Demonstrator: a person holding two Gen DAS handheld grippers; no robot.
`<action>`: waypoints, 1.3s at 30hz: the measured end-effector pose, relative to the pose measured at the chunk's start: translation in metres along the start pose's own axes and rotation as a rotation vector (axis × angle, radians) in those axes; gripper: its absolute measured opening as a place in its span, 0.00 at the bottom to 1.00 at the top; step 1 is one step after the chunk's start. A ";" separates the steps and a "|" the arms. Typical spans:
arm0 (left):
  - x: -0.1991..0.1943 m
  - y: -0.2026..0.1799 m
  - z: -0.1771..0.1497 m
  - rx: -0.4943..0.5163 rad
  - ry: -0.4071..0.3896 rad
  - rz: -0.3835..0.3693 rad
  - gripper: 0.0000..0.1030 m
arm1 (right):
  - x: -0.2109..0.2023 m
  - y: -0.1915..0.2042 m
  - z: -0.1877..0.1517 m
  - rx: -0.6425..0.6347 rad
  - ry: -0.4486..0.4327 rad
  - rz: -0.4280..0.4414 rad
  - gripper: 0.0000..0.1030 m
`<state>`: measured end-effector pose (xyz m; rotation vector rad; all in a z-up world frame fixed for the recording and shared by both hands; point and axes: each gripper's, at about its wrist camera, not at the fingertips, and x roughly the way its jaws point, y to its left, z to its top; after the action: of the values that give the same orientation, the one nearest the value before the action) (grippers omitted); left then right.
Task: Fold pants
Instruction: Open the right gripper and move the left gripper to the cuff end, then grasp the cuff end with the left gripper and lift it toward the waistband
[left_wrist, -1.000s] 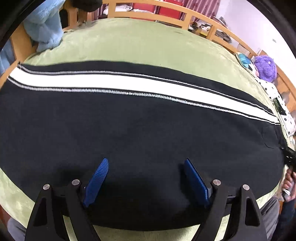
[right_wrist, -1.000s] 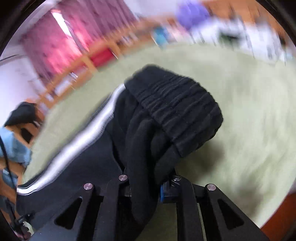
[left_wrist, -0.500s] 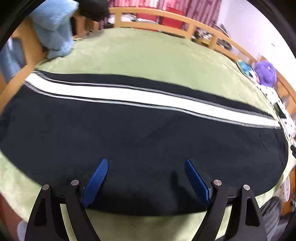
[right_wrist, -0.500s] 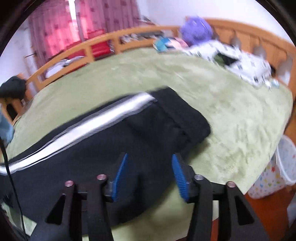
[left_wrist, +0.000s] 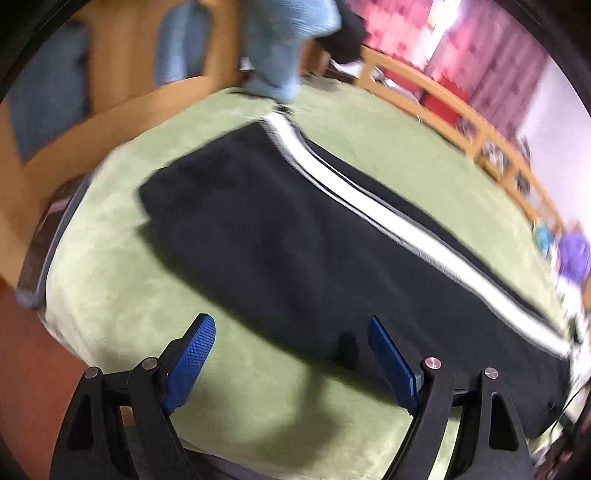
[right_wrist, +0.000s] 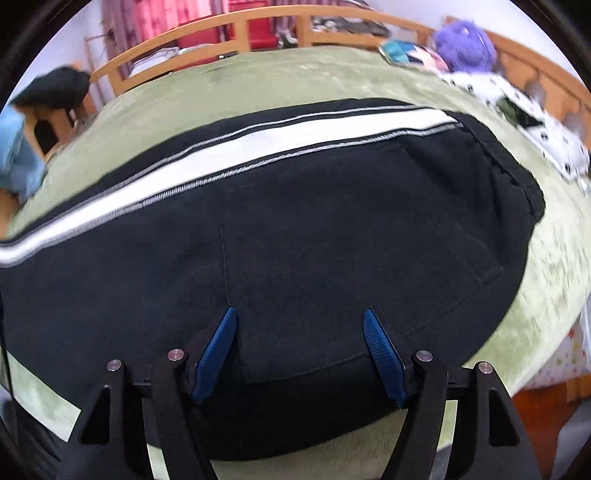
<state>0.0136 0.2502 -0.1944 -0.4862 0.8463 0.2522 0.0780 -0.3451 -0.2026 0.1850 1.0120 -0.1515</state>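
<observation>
Black pants (left_wrist: 280, 236) with a white side stripe (left_wrist: 388, 218) lie flat along a green bed cover (left_wrist: 122, 295). My left gripper (left_wrist: 290, 326) is open and empty, hovering over the cover near the leg end, just short of the pants' near edge. In the right wrist view the pants (right_wrist: 295, 236) fill the frame, with the waistband (right_wrist: 517, 173) at the right. My right gripper (right_wrist: 300, 319) is open and empty, low over the seat area near the near edge.
A wooden bed rail (right_wrist: 236, 33) runs round the far side. A light blue garment (left_wrist: 284, 40) hangs at the leg end. A purple plush (right_wrist: 465, 40) and a spotted white cloth (right_wrist: 532, 125) lie at the waist end. Red curtains (left_wrist: 491, 48) stand behind.
My right gripper has let go of the waistband, which now lies flat, and hovers open over the seat. My left gripper has swung left towards the leg end.
</observation>
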 end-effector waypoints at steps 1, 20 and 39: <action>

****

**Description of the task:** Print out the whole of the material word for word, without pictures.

**Exercise response:**
Demonstrator: a person holding two Gen DAS handheld grippers; no robot.
`<action>`: waypoints, 1.3s at 30hz: the measured end-effector pose, relative to the pose measured at the chunk's start: translation in metres along the start pose's own axes and rotation as a rotation vector (axis × angle, radians) in those axes; gripper: its absolute measured opening as a place in its span, 0.00 at the bottom to 1.00 at the top; step 1 is one step after the chunk's start. A ";" separates the steps and a "|" the arms. Typical spans:
arm0 (left):
  - x: -0.1991..0.1943 m
  - y: -0.2026..0.1799 m
  - z: -0.1771..0.1497 m
  - rx: -0.4943..0.5163 rad
  - ry: -0.4071..0.3896 rad
  - rz: -0.3835..0.3693 rad
  - gripper: 0.0000..0.1030 m
arm1 (right):
  - x: -0.2109..0.2023 m
  - y: -0.1915..0.2042 m
  - z: -0.1877..0.1517 m
  - rx: -0.6425..0.6347 rad
  - ry: -0.4486..0.4327 rad
  - rz: -0.4280..0.4414 rad
  - gripper: 0.0000..0.1030 m
`<state>`: measured end-effector pose (xyz m; rotation vector rad; all in a z-up world frame fixed for the recording and shared by both hands; point and axes: each gripper's, at about its wrist camera, not at the fingertips, and x roughly the way its jaws point, y to its left, z to its top; after the action: of the values that give the same orientation, the one nearest the value before the action) (grippers omitted); left then right.
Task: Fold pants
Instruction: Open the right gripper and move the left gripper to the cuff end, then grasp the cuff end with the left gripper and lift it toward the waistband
[left_wrist, -1.000s] 
[right_wrist, -1.000s] 
[left_wrist, -0.500s] 
[right_wrist, -0.500s] 
[left_wrist, +0.000s] 
[right_wrist, +0.000s] 
<state>0.0136 0.2502 -0.1944 -0.4862 0.8463 0.2522 0.0780 -0.3451 -0.2026 0.1850 1.0120 -0.1515</state>
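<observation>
Black pants (left_wrist: 280, 236) with a white side stripe (left_wrist: 388, 218) lie flat along a green bed cover (left_wrist: 122, 295). My left gripper (left_wrist: 290, 326) is open and empty, hovering over the cover near the leg end, just short of the pants' near edge. In the right wrist view the pants (right_wrist: 295, 236) fill the frame, with the waistband (right_wrist: 517, 173) at the right. My right gripper (right_wrist: 300, 319) is open and empty, low over the seat area near the near edge.
A wooden bed rail (right_wrist: 236, 33) runs round the far side. A light blue garment (left_wrist: 284, 40) hangs at the leg end. A purple plush (right_wrist: 465, 40) and a spotted white cloth (right_wrist: 532, 125) lie at the waist end. Red curtains (left_wrist: 491, 48) stand behind.
My right gripper has let go of the waistband, which now lies flat, and hovers open over the seat. My left gripper has swung left towards the leg end.
</observation>
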 end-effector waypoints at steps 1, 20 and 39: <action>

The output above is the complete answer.